Crawford hits slam, scores on walk-off hit

Haniger's 10th-inning game-winner secures series win for Seattle

June 20th, 2021

has been playing the best baseball of his life. With his glove, his bat and his speed, Crawford keeps finding ways to dazzle. On Saturday night, he may have outdone himself.

Crawford hit his first career grand slam and scored on a 10th-inning, walk-off hit from Mitch Haniger in the Mariners' 6-5 win at T-Mobile Park. After a night like Saturday, it’s no surprise, then, that his teammates are lobbying for him to play in a certain exhibition game.

“That guy needs to be an All-Star,” said starter Logan Gilbert. “He’s unreal. Best shortstop I’ve probably ever played with.”

Gilbert is far from the only person who believes Crawford should play in the Midsummer Classic. Following the game, manager Scott Servais revealed that his father has been voting for Crawford every day, as well.

“I passed that along to J.P. today, he got a good kick out of it,” Servais said. “But he’s certainly playing like an All-Star. There’s no question about it.”

All-Stars have a knack for producing in big-time spots, and Crawford certainly checked that box Saturday.

When Crawford came to the plate with the bases loaded in the second inning, the Mariners were close to wasting a golden opportunity. Seattle had loaded the bases with no outs and was poised to put up a crooked number, but Jake Fraley and Shed Long Jr. struck out swinging. The Mariners needed Crawford to come through, and come through he did.

Crawford turned on an 0-1 sinker down in the zone and just barely got it over the right-field fence. With a launch angle of just 16 degrees and tied for the lowest launch angle on a home run this season, no one really thought it was going to leave the park.

Servais thought it was going to bang off the wall. Crawford was just hoping the right fielder wouldn’t catch it. Josh Fleming, who surrendered the homer, didn’t think it was going out. But with an exit velocity of 109.1 mph, Crawford’s hardest-hit ball this season, and some backspin to boot, the ball cleared the fence.

“Crawford’s been doing some big things this series against us,” said Rays manager Kevin Cash. “He’s played great defensively and come up with some big knocks.”

If Crawford electrified the crowd once with his power, he’d do so again with his speed. In the bottom of the 10th, Mitch Haniger turned on the first pitch he saw and smacked it into left field. Crawford read it perfectly and scored easily.

Nights like Saturday are quickly becoming the norm for Crawford, a significant development given his past production. Crawford’s defensive prowess has always been apparent -- Servais called him the best defender in the league -- but Crawford had never been a league-average hitter in any season. In 2021, fueled by a red-hot June, Crawford is on pace for career highs across the board.

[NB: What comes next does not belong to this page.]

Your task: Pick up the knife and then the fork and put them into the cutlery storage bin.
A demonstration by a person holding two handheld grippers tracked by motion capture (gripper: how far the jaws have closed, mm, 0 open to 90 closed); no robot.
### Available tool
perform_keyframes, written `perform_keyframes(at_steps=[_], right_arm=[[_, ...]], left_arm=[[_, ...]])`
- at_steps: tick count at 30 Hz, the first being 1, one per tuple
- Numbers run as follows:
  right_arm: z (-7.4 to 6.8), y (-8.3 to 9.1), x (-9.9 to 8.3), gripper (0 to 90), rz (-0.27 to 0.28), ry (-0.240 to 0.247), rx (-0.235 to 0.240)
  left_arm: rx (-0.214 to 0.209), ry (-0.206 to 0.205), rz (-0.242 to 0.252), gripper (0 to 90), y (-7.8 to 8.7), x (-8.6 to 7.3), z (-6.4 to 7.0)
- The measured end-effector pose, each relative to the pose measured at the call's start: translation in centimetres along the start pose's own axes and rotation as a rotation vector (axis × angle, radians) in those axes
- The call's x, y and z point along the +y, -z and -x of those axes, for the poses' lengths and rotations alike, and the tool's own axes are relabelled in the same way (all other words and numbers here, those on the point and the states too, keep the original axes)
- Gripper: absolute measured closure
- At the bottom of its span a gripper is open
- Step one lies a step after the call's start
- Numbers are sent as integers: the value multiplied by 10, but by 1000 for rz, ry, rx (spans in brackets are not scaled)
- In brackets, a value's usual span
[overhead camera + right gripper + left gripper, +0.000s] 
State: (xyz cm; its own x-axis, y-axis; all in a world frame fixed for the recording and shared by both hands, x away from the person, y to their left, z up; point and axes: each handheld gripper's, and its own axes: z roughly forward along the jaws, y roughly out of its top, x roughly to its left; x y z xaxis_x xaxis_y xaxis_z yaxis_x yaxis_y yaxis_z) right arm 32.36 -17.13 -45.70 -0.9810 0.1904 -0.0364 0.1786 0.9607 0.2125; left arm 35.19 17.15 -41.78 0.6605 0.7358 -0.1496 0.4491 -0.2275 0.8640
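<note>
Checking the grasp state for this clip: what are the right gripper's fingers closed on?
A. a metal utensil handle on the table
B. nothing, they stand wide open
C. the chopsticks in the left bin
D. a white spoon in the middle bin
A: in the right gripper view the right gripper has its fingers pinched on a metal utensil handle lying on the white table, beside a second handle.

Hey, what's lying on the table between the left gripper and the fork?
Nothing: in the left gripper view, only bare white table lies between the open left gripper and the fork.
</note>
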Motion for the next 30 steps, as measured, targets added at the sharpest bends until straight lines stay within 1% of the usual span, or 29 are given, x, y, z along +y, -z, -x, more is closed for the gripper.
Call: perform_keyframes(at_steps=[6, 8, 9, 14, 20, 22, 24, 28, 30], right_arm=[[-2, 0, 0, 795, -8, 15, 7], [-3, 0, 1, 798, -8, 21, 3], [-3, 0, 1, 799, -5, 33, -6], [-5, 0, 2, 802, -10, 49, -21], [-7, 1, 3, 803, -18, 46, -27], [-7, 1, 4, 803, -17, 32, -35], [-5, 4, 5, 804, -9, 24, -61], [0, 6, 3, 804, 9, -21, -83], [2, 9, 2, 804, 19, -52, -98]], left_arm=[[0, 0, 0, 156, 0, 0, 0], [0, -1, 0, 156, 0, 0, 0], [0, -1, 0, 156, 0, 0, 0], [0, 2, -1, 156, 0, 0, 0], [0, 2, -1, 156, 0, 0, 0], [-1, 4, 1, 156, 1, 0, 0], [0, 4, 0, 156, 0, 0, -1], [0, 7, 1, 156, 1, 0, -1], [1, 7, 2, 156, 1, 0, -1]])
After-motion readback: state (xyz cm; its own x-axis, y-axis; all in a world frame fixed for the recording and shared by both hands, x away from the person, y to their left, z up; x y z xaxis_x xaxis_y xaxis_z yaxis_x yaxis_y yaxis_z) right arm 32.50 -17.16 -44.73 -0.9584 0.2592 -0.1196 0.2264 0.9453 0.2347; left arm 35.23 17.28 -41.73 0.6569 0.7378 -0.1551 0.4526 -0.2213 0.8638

“He’s been awesome,” Haniger said. “Every night brings energy and you know what you’re going to get out of him. You’re going to get Gold Glove-caliber defense. He’s been swinging the bat really well, swinging at good pitches, hitting the ball hard. From at-bat to at-bat, every time he goes up there, you’re just expecting something loud off his bat. It’s been fun to watch.”

For Crawford, the grand slam was all the more significant given the context.

Juneteenth has been recognized for a century-and-a-half, but this is the first time in United States’ history that the day has been recognized as a federal holiday. Seattle celebrated the occasion by, for one day, changing its name to the Steelheads and donning replica jerseys, paying homage to the Negro Leagues team that played a lone season in 1946 as part of the West Coast Negro Baseball League.

“We wouldn’t be here if it wasn’t for those guys who passed down before us, and if they didn’t take all that criticism and hate, we wouldn’t be here,” Crawford said. “We've got to salute them all the time, and not just one day, I think. We've got to do something way more every week to represent and really know where we come from.”

The gravity of the grand slam could be felt while watching Crawford round the bases. He yelled and pumped his first while rounding first base, triumphantly slapped himself on the chest as he strode to home plate, then slammed forearms with Tom Murphy, Jake Bauers and Dylan Moore. Crawford said the homer “hit a little different” because of the occasion, and that he’s keeping the jersey.

“I’m taking that home and framing that,” Crawford said.